(Task)
Count how many lines of the material contain the string "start", then give that number and nothing more.
..............................
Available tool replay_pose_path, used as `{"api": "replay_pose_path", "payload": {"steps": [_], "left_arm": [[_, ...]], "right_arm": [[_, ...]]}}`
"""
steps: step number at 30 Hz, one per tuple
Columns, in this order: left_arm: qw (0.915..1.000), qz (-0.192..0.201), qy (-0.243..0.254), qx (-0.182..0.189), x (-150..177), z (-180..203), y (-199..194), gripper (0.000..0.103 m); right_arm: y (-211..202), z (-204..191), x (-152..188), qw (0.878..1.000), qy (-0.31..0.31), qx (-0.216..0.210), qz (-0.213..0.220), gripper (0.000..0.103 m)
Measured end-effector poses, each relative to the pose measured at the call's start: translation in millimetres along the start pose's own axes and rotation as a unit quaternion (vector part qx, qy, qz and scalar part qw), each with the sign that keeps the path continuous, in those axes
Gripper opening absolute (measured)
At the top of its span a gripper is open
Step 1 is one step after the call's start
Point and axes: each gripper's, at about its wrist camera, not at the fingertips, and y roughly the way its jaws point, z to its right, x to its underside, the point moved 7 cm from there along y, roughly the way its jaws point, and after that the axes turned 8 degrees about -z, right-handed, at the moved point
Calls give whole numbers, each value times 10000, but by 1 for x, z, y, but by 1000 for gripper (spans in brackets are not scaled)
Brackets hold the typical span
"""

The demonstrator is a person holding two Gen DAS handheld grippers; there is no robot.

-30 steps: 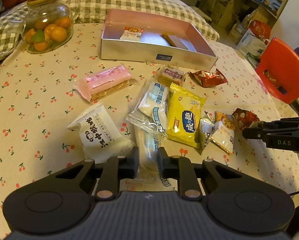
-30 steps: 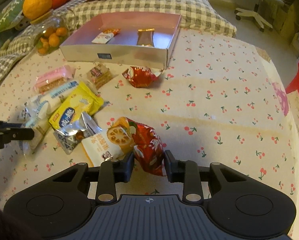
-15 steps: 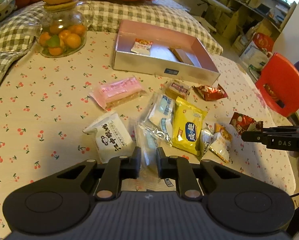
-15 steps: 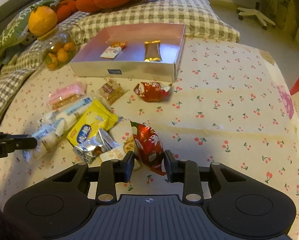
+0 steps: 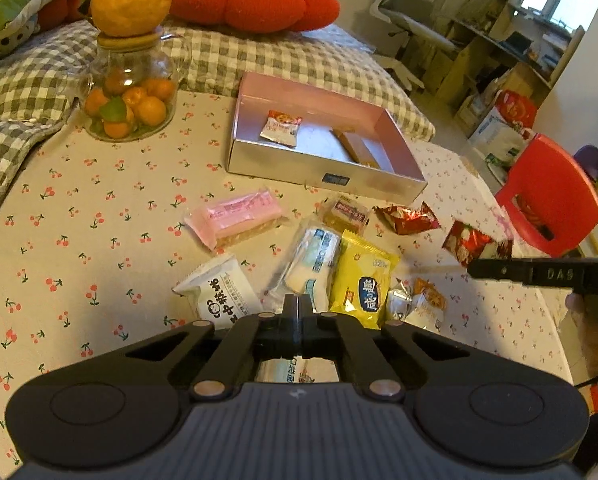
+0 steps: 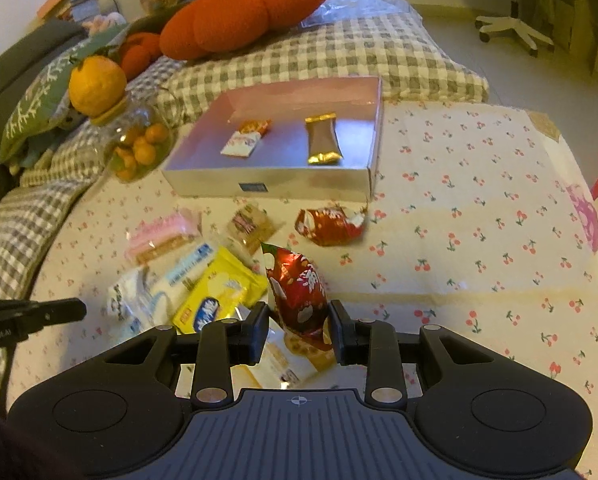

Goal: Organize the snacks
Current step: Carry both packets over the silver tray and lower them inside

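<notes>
My left gripper [image 5: 297,312] is shut on the clear wrapper edge of a white-and-blue snack packet [image 5: 317,258], which trails from the fingers down to the cherry-print tablecloth. My right gripper [image 6: 297,332] is shut on a red foil snack bag [image 6: 297,294], held upright above the pile; the left wrist view shows this bag [image 5: 471,240] at the right gripper's tip [image 5: 477,269]. A silver box with a pink lining [image 5: 327,176] stands beyond the pile, holding a small white-orange packet [image 5: 281,128] and a brown-gold bar [image 6: 322,140].
Loose on the cloth lie a pink bar [image 5: 235,216], a white packet [image 5: 219,300], a yellow packet [image 5: 363,284], a small cake [image 5: 345,212], a red wrapper [image 5: 407,218] and foil packets [image 5: 419,304]. A glass jar of oranges [image 5: 129,100] stands far left; a red chair [image 5: 551,196] stands right.
Both grippers have risen. The left jaws, which straddled the white-and-blue packet, have closed on its wrapper. The red bag has come up off the pile in the right gripper.
</notes>
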Motion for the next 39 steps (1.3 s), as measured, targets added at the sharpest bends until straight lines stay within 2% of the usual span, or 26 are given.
{"api": "replay_pose_path", "payload": {"steps": [3,5,11,15,18,20,22,26,39], "left_arm": [[9996,-257,125,-20,6,0,13,7],[9989,-420,226,-43,11,2,21,22],[9939,-892,611,-199,26,12,43,38],[9899,-999,839,-552,30,11,51,46],[9870,-1205,808,-691,35,5,61,43],[9865,-1123,912,-765,35,7,61,42],[9867,-1079,928,-786,34,7,60,29],[9897,-1049,762,-611,31,7,54,19],[9970,-499,546,-219,8,15,18,16]], "right_arm": [[3,-3,-1,10000,20,-64,-33,30],[6,-5,1,9999,25,-121,-113,30],[16,-10,8,9995,-45,-117,-297,30],[19,-12,11,9993,-80,-119,-357,30],[22,-14,13,9991,-107,-120,-390,30],[23,-15,13,9990,-118,-136,-418,30],[24,-16,13,9988,-113,-160,-442,30],[24,-17,13,9988,-111,-174,-436,30],[14,-17,-6,9995,41,-254,-173,30]]}}
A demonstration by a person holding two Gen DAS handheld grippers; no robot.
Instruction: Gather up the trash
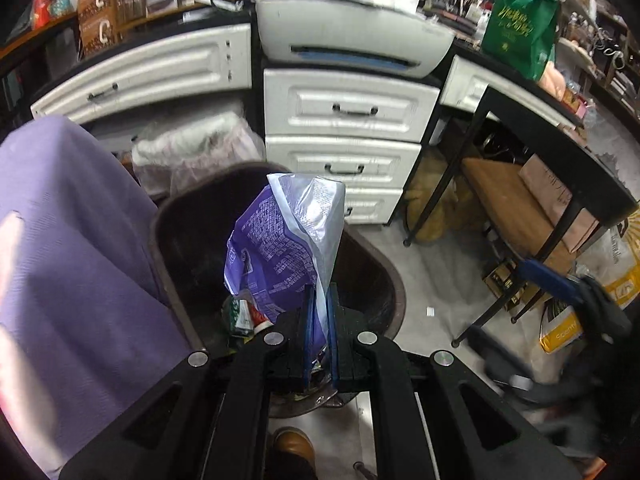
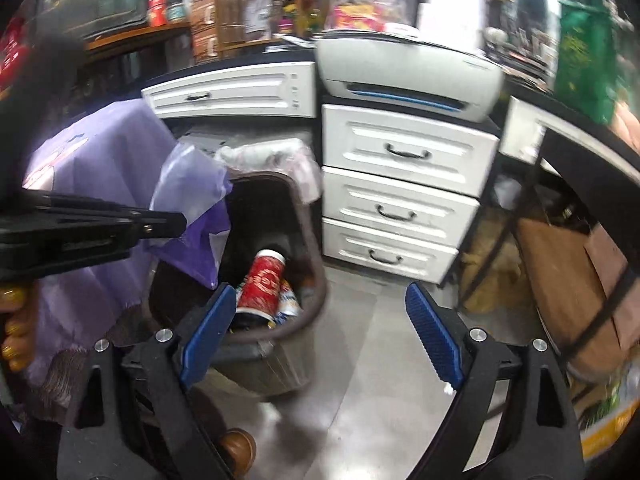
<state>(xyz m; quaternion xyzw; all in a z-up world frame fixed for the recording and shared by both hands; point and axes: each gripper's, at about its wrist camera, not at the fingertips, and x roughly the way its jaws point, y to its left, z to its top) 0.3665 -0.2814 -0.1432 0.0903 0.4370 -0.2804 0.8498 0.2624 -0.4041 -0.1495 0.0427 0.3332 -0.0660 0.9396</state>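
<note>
My left gripper (image 1: 320, 292) is shut on a purple and clear plastic wrapper (image 1: 280, 248) and holds it upright over the open dark trash bin (image 1: 372, 264). The bin holds a red cup and other trash (image 1: 246, 316). In the right wrist view the left gripper (image 2: 176, 222) reaches in from the left with the wrapper (image 2: 196, 216) above the bin (image 2: 308, 240), where a red cup (image 2: 264, 280) lies. My right gripper (image 2: 320, 304) is open and empty, just in front of the bin.
White drawers (image 1: 344, 148) and a printer (image 1: 352, 40) stand behind the bin. A purple cloth (image 1: 68, 240) covers something at the left. A black metal shelf (image 1: 520, 184) with boxes and bags is at the right. A brown shoe (image 2: 240, 446) is on the grey floor.
</note>
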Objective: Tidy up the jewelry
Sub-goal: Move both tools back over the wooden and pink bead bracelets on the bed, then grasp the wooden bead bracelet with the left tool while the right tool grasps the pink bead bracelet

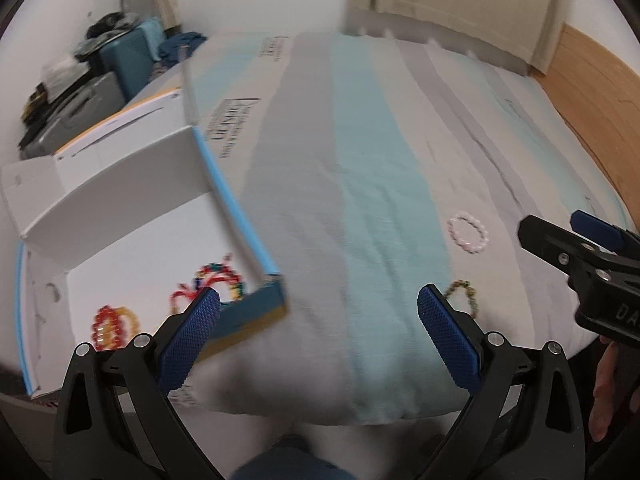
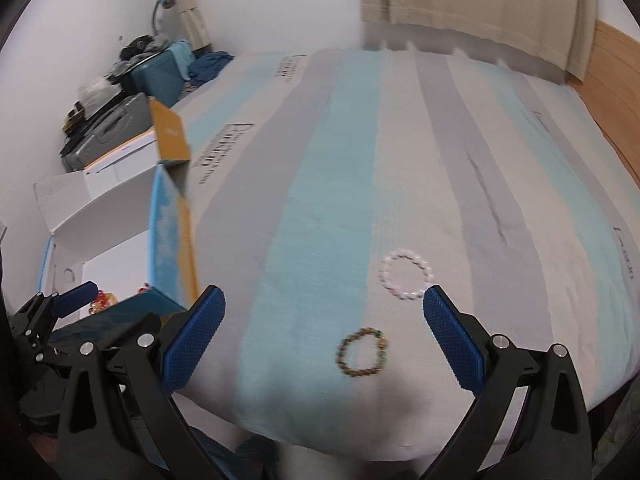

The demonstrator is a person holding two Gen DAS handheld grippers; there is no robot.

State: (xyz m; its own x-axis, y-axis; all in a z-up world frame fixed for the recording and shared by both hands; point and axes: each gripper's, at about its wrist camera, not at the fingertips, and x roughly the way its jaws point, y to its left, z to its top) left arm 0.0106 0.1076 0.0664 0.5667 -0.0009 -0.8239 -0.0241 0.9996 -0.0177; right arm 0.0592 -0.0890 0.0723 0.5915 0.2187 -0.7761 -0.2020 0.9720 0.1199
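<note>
A pale pink bead bracelet (image 1: 468, 231) (image 2: 406, 275) and a brown-green bead bracelet (image 1: 464, 294) (image 2: 363, 353) lie on the striped bedsheet (image 2: 320, 184). An open white box with blue edges (image 1: 140, 240) (image 2: 120, 240) sits at the left and holds several colourful bracelets: red-yellow ones (image 1: 114, 326) and multicoloured ones (image 1: 216, 280). My left gripper (image 1: 320, 312) is open and empty, above the bed's near edge beside the box. My right gripper (image 2: 324, 308) is open and empty, just short of the brown-green bracelet; it also shows in the left wrist view (image 1: 580, 248).
The box's raised flaps (image 1: 112, 184) (image 2: 170, 140) stand at the left. Suitcases and clutter (image 1: 100, 76) sit against the far wall with a blue lamp (image 2: 164, 0). Curtains (image 2: 480, 0) and a wooden panel (image 1: 592, 92) are at the back right.
</note>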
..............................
(Exercise result)
2